Differentialdiagnose — Arteriovenöse Malformation

  • Kapitel: Arteriovenöse Malformationen

    Artikel: 6 von 13

    Update: 2020/03/28

  • Autor/en: Uller, Wibke

Kapilläre Malformation

Eine einfache kapilläre Malformation (KM) ist durch eine alleinige rötliche Verfärbung der Haut ohne weitere Symptome gekennzeichnet. Da die für eine arteriovenöse Malformation (AVM) typische Überwärmung der Haut sowie eine Pulsatilität der Läsion und die sichtbaren ektatischen subkutanen Gefäße fehlen ist eine Abgrenzung zur arteriovenösen Malformation klinisch bereits möglich. In der Bildgebung ist die kapilläre Malformation eindeutig auf das Hautniveau beschränkt und meist gar nicht sichtbar aufgrund ihrer geringen Dicke, während die arteriovenöse Malformation alle Gewebsschichten und Organsysteme betreffen kann und immer einen Nidus mit deutlich dilatierten zu- und abführenden Gefäßen aufweist.
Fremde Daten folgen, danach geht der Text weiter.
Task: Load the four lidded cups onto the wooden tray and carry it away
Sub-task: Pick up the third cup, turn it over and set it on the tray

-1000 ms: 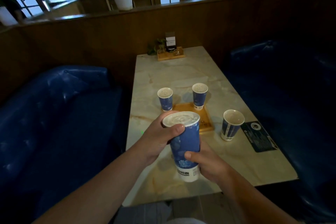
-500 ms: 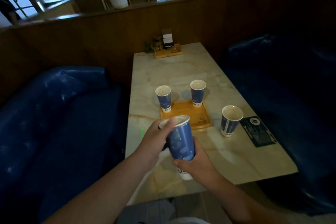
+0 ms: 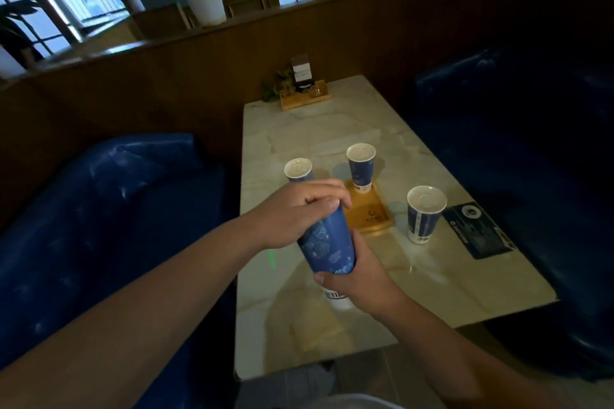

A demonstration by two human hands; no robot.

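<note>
Both hands hold a tall blue lidded cup (image 3: pixel 327 244) above the near part of the marble table (image 3: pixel 432 279). My left hand (image 3: pixel 295 209) covers its top, hiding the lid. My right hand (image 3: pixel 355 279) grips its lower part. Beyond it lies the small wooden tray (image 3: pixel 373 214). One blue cup (image 3: pixel 361 167) stands at the tray's far right corner. Another cup (image 3: pixel 298 169) stands at the tray's far left, partly hidden by my left hand. A third cup (image 3: pixel 423 213) stands on the table right of the tray.
A dark blue card (image 3: pixel 478 231) lies right of the third cup. A wooden holder with a sign and small plant (image 3: pixel 304 93) sits at the table's far end. Blue sofas (image 3: pixel 99 209) flank the table on both sides. A wooden partition stands behind.
My left hand has slid from the cup's side up over its lid. The cup now tilts away from me. The camera has dipped, so the table sits lower in view.
</note>
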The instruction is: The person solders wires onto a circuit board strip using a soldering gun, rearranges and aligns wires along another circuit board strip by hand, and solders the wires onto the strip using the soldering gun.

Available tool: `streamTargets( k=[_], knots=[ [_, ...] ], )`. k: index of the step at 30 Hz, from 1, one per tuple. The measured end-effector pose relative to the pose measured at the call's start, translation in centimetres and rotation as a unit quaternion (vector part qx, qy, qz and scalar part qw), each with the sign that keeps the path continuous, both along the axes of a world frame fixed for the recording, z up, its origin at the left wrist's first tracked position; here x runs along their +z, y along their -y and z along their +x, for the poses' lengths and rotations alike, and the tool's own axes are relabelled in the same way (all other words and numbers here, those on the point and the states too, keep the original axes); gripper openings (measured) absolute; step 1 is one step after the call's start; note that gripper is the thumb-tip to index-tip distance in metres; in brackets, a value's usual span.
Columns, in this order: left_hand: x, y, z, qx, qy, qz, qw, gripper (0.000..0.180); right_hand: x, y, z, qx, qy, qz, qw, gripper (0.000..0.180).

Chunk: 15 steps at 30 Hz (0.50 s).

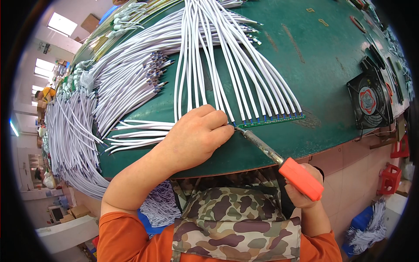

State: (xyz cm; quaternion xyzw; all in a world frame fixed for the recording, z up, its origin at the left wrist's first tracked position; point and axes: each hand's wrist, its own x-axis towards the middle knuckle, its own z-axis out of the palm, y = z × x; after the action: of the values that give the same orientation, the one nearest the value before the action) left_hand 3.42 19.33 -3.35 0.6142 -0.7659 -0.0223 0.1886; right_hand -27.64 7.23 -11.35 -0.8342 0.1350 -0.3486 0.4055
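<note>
My right hand (301,185) grips a soldering iron (301,178) by its red-orange handle. The iron's metal shaft slants up and left, with its tip at the near edge of a narrow green circuit board (273,121). White cables (244,74) fan down from the far side, several meeting the board at short blue wire ends. My left hand (196,135) is closed beside the iron's tip, thumb and forefinger pressed together at the board's left end. What lies between those fingers is hidden. Other white cable ends (139,135) stick out leftward from beneath this hand.
Large bundles of white cable (72,131) cover the left of the green table (314,56) and hang over its edge. A black fan (370,100) stands at the right. Red stools (388,179) are on the floor. Another person (46,94) is far left.
</note>
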Motion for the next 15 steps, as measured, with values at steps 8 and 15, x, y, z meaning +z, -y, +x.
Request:
streamTargets(
  k=[8, 15],
  knots=[
    [0.3, 0.2, -0.1, 0.003, 0.008, 0.023, 1.000, 0.025, -0.9, -0.2, 0.1, -0.006, 0.047, -0.037, 0.998, 0.033],
    [0.6, 0.3, -0.1, 0.004, 0.012, 0.033, 0.999, 0.025, -1.1, 0.6, -0.1, 0.025, 0.032, -0.096, 0.995, 0.051]
  ],
)
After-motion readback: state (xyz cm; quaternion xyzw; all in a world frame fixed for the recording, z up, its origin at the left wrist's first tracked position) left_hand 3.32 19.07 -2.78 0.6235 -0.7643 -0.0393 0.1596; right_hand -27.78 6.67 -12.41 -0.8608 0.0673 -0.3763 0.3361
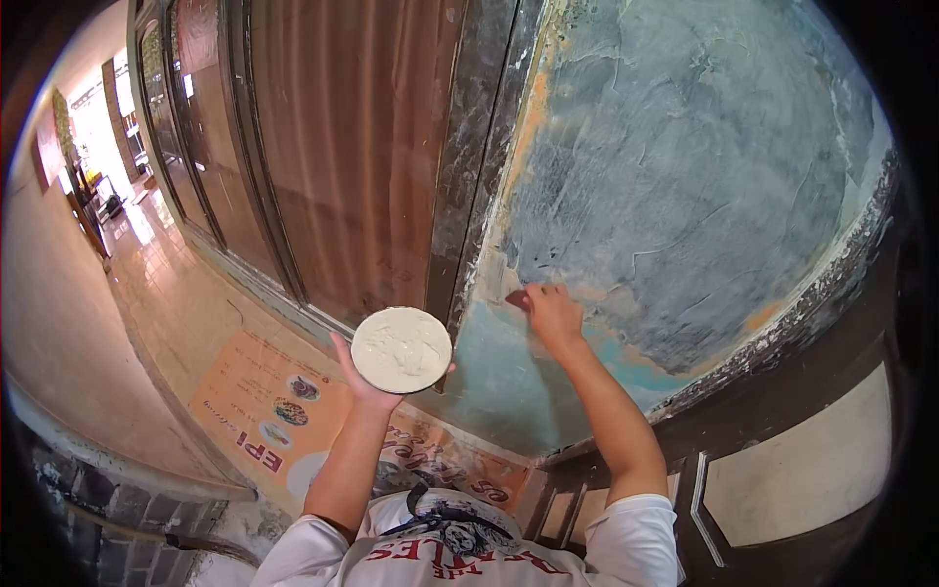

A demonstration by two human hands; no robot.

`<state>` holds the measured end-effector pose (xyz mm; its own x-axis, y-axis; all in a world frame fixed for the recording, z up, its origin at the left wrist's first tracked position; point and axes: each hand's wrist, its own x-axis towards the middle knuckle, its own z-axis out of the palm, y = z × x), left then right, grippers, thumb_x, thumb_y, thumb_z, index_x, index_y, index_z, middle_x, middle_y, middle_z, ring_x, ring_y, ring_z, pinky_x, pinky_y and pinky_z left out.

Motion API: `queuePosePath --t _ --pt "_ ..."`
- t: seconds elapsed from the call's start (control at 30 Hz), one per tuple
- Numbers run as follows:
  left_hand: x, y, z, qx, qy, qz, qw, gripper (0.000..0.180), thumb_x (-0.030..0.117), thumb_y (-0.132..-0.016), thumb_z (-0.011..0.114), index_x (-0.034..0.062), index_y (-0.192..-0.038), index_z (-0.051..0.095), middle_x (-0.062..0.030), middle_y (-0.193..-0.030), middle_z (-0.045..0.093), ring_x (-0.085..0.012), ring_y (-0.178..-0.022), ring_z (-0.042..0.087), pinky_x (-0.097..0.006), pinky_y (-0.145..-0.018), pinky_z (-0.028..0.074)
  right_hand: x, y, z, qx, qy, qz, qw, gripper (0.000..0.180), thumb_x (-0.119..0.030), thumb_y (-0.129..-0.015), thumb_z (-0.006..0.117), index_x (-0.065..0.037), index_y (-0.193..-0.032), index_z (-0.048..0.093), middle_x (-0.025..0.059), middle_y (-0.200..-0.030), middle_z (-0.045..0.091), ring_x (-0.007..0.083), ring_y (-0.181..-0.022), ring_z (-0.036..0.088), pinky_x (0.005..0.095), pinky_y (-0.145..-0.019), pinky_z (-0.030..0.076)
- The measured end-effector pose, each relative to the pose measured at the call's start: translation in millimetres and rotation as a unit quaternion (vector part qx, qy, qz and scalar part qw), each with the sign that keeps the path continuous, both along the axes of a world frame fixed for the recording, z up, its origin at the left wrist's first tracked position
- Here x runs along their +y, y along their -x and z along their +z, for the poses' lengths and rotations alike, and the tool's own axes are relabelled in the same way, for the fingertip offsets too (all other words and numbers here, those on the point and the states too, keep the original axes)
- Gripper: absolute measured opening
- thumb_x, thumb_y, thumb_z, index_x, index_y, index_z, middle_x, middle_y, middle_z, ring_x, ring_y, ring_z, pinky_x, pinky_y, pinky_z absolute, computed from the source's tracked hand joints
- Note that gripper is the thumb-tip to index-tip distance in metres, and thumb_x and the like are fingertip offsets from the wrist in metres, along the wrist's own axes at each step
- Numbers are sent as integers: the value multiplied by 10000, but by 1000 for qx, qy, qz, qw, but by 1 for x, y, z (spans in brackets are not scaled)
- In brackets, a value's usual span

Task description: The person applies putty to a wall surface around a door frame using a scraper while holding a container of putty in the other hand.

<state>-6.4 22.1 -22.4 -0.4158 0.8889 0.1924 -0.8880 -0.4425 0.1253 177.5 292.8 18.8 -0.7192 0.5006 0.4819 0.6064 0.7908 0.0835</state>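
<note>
My left hand [370, 380] holds up a round tub of off-white paste [401, 348] from below, thumb on its left side and fingertips showing at its right. The paste has an uneven, scooped surface. My right hand [555, 315] grips a small dark reddish-brown scraper [518, 299], its edge against the wall [675, 196] near the wall's left border. Grey, streaky filler covers the upper wall, while a smoother turquoise area [509, 382] shows below my right hand. The fingers' far side is hidden.
A dark-framed glass panel with a brown curtain [342, 147] stands left of the wall. An orange printed banner [264, 411] lies on the floor beneath. Dark wooden panelling [802, 460] is at the right. Grey blocks [108, 509] sit at the lower left, and a tiled passage [156, 264] runs far left.
</note>
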Motion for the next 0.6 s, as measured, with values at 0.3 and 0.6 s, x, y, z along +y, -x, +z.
queuePosePath --t 0.3,0.6 --pt "-14 1 -8 -18 -5 -3 1000 1169 997 -790 344 128 -1568 423 -247 -1595 418 -571 -1395 440 -903 -1006 338 -28 -7 36 37 72 13 997 142 -287 -978 664 -169 -1056 673 101 -959 714 370 -928 668 542 -675 522" --pt "-9 -4 -1 0 18 -2 1000 1162 995 -794 341 135 -1570 426 -231 -1599 419 -561 -1400 439 -909 -1008 325 -12 11 56 95 16 11 995 155 -298 -985 660 -166 -1067 670 63 -964 710 333 -961 673 521 -694 551"
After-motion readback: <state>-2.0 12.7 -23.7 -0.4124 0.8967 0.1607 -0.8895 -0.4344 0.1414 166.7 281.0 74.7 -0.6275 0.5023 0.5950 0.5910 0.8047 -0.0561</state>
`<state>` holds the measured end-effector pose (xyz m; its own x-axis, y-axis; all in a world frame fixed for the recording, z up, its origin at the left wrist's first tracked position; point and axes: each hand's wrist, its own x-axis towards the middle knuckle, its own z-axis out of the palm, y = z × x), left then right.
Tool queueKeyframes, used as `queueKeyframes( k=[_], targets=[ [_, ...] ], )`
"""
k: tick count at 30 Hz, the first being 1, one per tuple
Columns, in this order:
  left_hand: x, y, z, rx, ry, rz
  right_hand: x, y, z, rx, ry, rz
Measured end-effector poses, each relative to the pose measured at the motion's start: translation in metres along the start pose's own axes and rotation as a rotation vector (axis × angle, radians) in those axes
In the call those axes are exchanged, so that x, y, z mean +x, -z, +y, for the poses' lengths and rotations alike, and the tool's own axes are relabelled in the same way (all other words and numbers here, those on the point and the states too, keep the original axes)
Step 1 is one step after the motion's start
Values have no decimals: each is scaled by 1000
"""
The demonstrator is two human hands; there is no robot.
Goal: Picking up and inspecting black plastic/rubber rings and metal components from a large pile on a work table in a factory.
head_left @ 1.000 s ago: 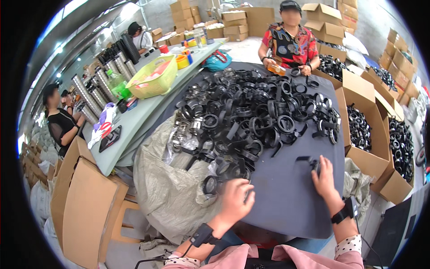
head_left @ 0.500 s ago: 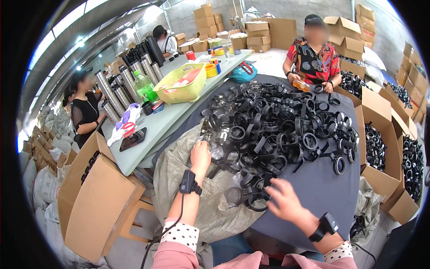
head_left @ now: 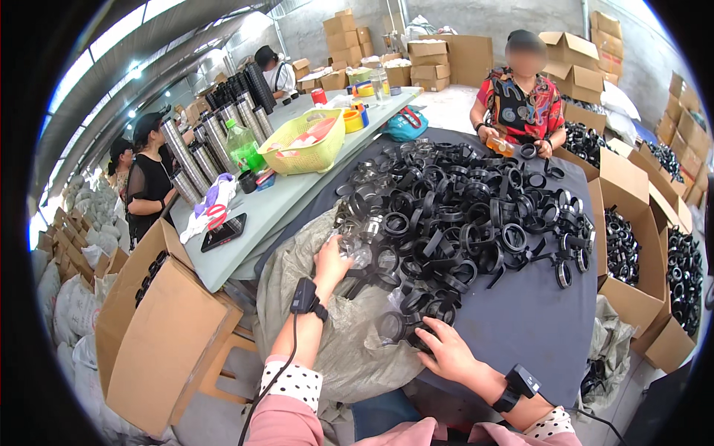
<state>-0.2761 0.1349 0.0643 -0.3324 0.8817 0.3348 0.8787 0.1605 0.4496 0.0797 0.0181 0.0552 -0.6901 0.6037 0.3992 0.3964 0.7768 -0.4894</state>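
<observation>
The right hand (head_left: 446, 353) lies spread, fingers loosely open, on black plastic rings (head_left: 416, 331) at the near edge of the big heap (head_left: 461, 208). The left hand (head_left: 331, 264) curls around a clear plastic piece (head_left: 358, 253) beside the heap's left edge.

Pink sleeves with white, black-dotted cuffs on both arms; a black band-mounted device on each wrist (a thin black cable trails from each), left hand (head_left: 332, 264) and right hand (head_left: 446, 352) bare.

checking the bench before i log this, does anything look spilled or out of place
Nothing looks damaged. The black rings lie in a loose heap on the grey table, some spilling onto the crumpled sack at its near edge, where both hands reach.
</observation>
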Motion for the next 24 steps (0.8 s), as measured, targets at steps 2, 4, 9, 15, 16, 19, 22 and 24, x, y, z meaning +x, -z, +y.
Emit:
queueKeyframes(
  k=[2,4,9,15,16,19,22,24],
  targets=[
    [-5,3,3,-176,15,17,-8,4,3,40,-30,35],
    [-11,8,11,-230,-42,14,-14,11,6,62,-62,95],
    [-34,15,-4,16,-20,-137,-32,19,3,109,-78,184],
    [-56,19,-18,566,-63,-36,-64,32,11,95,-164,270],
    [-58,18,-26,733,-164,-4,-66,32,11,88,-171,280],
    [-62,12,-33,760,-126,-53,-75,37,11,102,-200,304],
    [-51,15,-35,828,34,-171,-82,35,10,106,-207,300],
    [-42,26,-24,970,101,-324,-84,35,10,120,-203,293]
  ],
)
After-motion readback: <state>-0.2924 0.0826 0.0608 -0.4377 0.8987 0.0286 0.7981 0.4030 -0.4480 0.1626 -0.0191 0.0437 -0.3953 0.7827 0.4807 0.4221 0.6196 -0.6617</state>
Traumatisch erworbene Gefäßveränderungen

Bei traumatisch erworbenen arteriovenösen Fisteln (AVF) oder Aneurysmen ist die Anamnese oft schon richtungsweisend. Ein klassischer netzartiger Nidus lässt sich in der Bildgebung zunächst nicht nachweisen, das Shuntareal ist deutlich umschriebener und meist einem Trauma zuzuordnen. Allerdings kann sich aus einer traumatischen arteriovenösen Fistel im weiteren Langzeitverlauf eine Läsion ähnlich einer arteriovenösen Malformation entwickeln. In diesen Fällen ist eine ausführliche Anamnese unerlässlich, denn nur mittels Bildgebung kann der Entstehungsgrund der arteriovenösen Malformation nicht immer detektiert werden.

Infantiles Hämangiom

Sollten die Fast-flow-Eigenschaften der arteriovenösen Malformation im Kindesalter noch nicht vollständig ausgeprägt sein, wäre die Fehldiagnose infantiles Hämangiom möglich. Sowohl ein infantiles Hämangiom als auch eine arteriovenöse Malformation sind bei Palpation überwärmt und im Falle einer Hautbeteiligung rötlich. Allerdings erscheint eine arteriovenöse Malformation im Kleinkindesalter als schwache kapilläre Rötung mit Teleangiektasien, das infantile Hämangiom leuchtet kräftig erdbeerfarbig. Während das infantile Hämangiom klassische Phasen durchläuft, direkt bei Geburt noch nicht nachweisbar ist und insbesondere in den ersten Lebensmonaten proliferiert, also klar größer wird, expandiert eine arteriovenöse Malformation kaum im ersten Lebensjahr und weist keine tumor-ähnliche, solide Konfiguration auf. Dieser Unterschied zeigt sich auch in der Bildgebung: Im Gegensatz zur arteriovenösen Malformation erscheint das infantile Hämangiom in der MRT insbesondere in der Proliferationsphase als fokale klar abgrenzbare, homogene, solide Masse mit Flow-voids.

Kongenitale Hämangiome

Im Gegensatz zum infantilen Hämangiom sind diese Hämangiome bei Geburt bereits völlig ausgebildet und sichtbar. Sie durchlaufen postnatal entweder einen schnellen Regress (RICH: rapidly involuting congenital hemangioma) oder bleiben unverändert (NICH: non-involuting congenital hemangioma). Aufgrund des schnellen Regresses ist ein RICH klinisch gut von einer arteriovenösen Malformation differenzierbar.

Das NICH ist manchmal nicht sofort von einer arteriovenösen Malformation der kleinen Gefäße abgrenzbar. Allerdings erscheint es als klar abgrenzbarer, solitärer Tumor. Im weiteren Gegensatz zur arteriovenösen Malformation wächst dieser Tumor proportional mit dem Wachstum des Kindes und zeigt sich meist als voluminöse dunkelrote bis bläuliche Hautläsion mit einem hellen Randsaum. In der MRT erscheint ein NICH wie ein infantiles Hämangiom. Im Gegensatz zur arteriovenösen Malformation weist es allerdings einen tumor-ähnlichen parenchymalen Blush auf. Darüberhinaus sind die zuführenden Arterien deutlich schmalkalibriger und eine sofortige, frühe venöse Kontrastierung ist nicht nachweisbar.

Daneben sollte natürlich zwischen einer alleinigen arteriovenösen Malformation und einem entsprechenden Syndrom mit zusätzlichen Anomalien anderer Gewebe oder Gefäße differenziert werden (Parkes-Weber-Syndrom, CM-AVM, CLOVES-Syndrom, HHT · Morbus Osler).